Making decisions at the strategic, tactical, and operational levels is frequently a part of managing and optimizing biomass supply networks [46,47]. Supply chain uncertainties such as biomass availability, biomass quality, transportation costs, market demand, and material price volatility have previously been considered in the evaluation to produce more precise and dependable feasibility estimates [48]. Nonetheless, it is essential to create models that take these underlying uncertainties into account. In order to offer more practical answers to challenges encountered in everyday life, these models should also include a variety of objectives and criteria that take into account economic, technical, environmental, and social factors [49,50].
According to Ahmadvand S. et al., if the inventory level differs from the safety stock, a maximum of 18% in cost savings may be achieved. KPIs are total costs of the upstream supply chain and negative deviations of monthly inventory from the safety stock [51].
In the context of residual forestry biomass to bioelectricity production, KPIs for strategic decisions such as the best choice for biomass amounts and sources, the choice of transportation modalities, and the establishment of links necessary for the delivery of biomass products to markets are considered [52]. The harvesting of the biomass, transportation to the biorefinery, including intermediate storage facilities, and the biodiesel plant are all taken into account through simulation approaches [53].
A resilient residual biomass supply chain is influenced by a number of variables. Precise supply chain network models need to be developed so as to efficiently predict and enhance its performance. These models concentrate more on three decision levels; the strategic level, which includes location/allocation decisions, demand planning, distribution channel planning, etc.; the tactical level, which covers inventory control, production distribution coordination, and risk mitigation; and the operational level, including vehicle routing/scheduling, workforce scheduling, record keeping, and customer support [54,55].
Operations involving energy densification can streamline transportation-related logistics, allowing the use of residual biomass in place of fossil fuels. As a result, supply chain design and modeling is crucial for the success of effective utilization of residual biomass energy in place of second-generation biofuels [56]. Effective biomass storage techniques are crucial, especially when the supply of the biomass is seasonal [57]. There are several barriers and enablers of forest biomass and bioenergy supply chain resilience, which can be applied as a basis for the comprehension and optimization of the supply chains structure in the forest biomass and bioenergy industries. These can be analyzed from the social, economic, technical, strategic and environmental dimensions [58,59,60,61].
Through the use of simulation techniques, a virtual supply chain environment can be created.
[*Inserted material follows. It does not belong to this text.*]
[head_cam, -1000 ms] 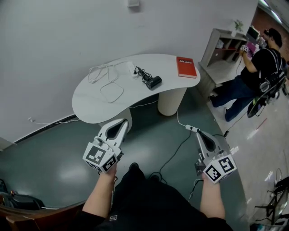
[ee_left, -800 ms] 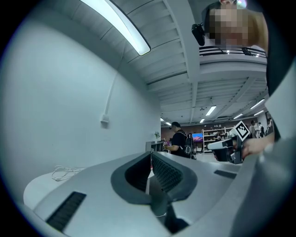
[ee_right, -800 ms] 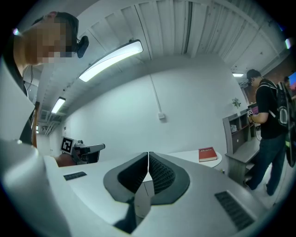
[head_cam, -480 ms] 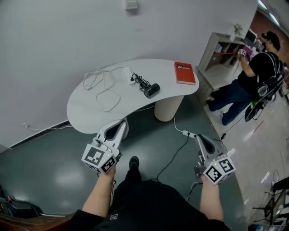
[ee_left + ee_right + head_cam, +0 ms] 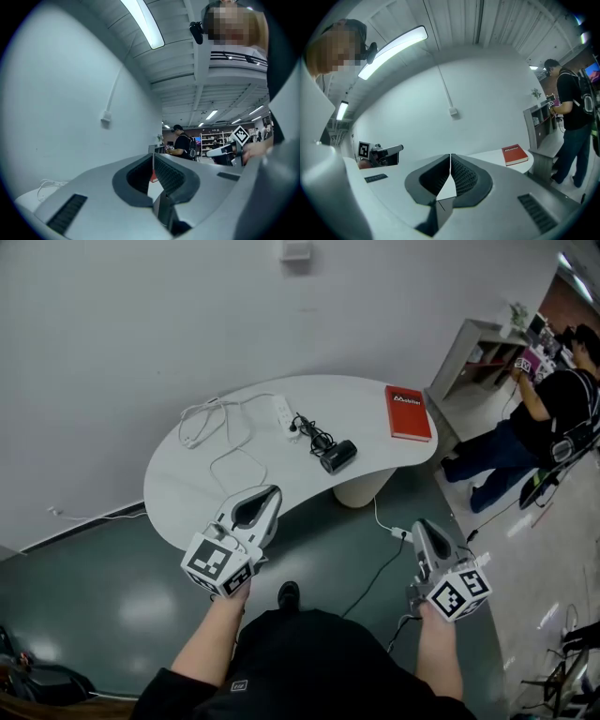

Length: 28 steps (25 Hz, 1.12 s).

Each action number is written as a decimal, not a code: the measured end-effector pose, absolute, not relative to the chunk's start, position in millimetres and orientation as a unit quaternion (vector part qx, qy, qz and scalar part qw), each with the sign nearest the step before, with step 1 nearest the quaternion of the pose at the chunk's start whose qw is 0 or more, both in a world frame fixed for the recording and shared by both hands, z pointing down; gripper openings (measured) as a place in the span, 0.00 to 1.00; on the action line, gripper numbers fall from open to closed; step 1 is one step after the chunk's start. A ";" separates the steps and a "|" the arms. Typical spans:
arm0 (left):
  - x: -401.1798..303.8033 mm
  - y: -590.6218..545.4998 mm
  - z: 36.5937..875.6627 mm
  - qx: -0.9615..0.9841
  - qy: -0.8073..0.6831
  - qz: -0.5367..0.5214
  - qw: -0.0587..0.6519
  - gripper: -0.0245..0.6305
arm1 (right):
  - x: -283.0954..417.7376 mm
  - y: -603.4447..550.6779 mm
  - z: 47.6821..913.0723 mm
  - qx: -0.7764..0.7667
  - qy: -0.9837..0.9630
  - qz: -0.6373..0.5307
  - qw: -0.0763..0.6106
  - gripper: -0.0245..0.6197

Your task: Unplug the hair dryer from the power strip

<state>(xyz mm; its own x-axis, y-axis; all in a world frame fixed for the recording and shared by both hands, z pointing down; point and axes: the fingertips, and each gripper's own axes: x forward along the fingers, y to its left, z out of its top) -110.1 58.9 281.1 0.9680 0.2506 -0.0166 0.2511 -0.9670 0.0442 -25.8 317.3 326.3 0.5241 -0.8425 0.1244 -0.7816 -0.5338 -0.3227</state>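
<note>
Our left fingers [image 5: 271,493] and right fingers [image 5: 419,525] are pressed together, holding nothing. Ahead of them, well apart, the black hair dryer [image 5: 338,457] lies on the white surface [image 5: 352,409]. Its cord runs to the power strip [image 5: 281,410] just beyond. The plug looks seated to us, so the whole unplugging remains to do.

On the desk [image 5: 183,498]: cable [image 5: 200,416] at the left end, strip [image 5: 280,409] by the back edge, dryer [image 5: 337,457] right of it near the front edge, book [image 5: 408,412] at the right end.
</note>
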 end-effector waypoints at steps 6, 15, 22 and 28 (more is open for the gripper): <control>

Hence, this virtual setup can be utilized to evaluate various situations and improve the supply chain operations for greater effectiveness [62]. To solve supply chain issues, scholars use a variety of techniques such as mathematical programming, multi-criteria decision-making, simulation modeling, and systematic modeling [63,64,65].
Simulation can be regarded as an optimization method in biomass supply chain management [66].
Optimization models include network design problems, scheduling problems, facility location problems, vehicle routing problem, and technology selection problem are methods for biomass supply chains management [67]. In the work of Noeldeke B. et al., an agent-based simulation model and different decision-making models focusing on an agroforestry system with various tree species in Sub-Saharan Africa and coming up with decisions made based on theory of planned behavior, random choice, econometric approach, bounded rationality, and perfect rationality [68].
To determine the worth of information, discrete-event simulation and a simulation-based scheduling method based can be employed as decision-support tools [69]. To determine workable facility locations for supply chains based on residual biomass and feasible regions to site biomass processing systems facilities, a simulation tool based on geographic information systems in order to involve environmental, social and geographic restrictions is utilized [70,71]. Possible environmental features that can be measured are omission of protected areas, vegetation type in accordance with human activities, and water bodies location [72].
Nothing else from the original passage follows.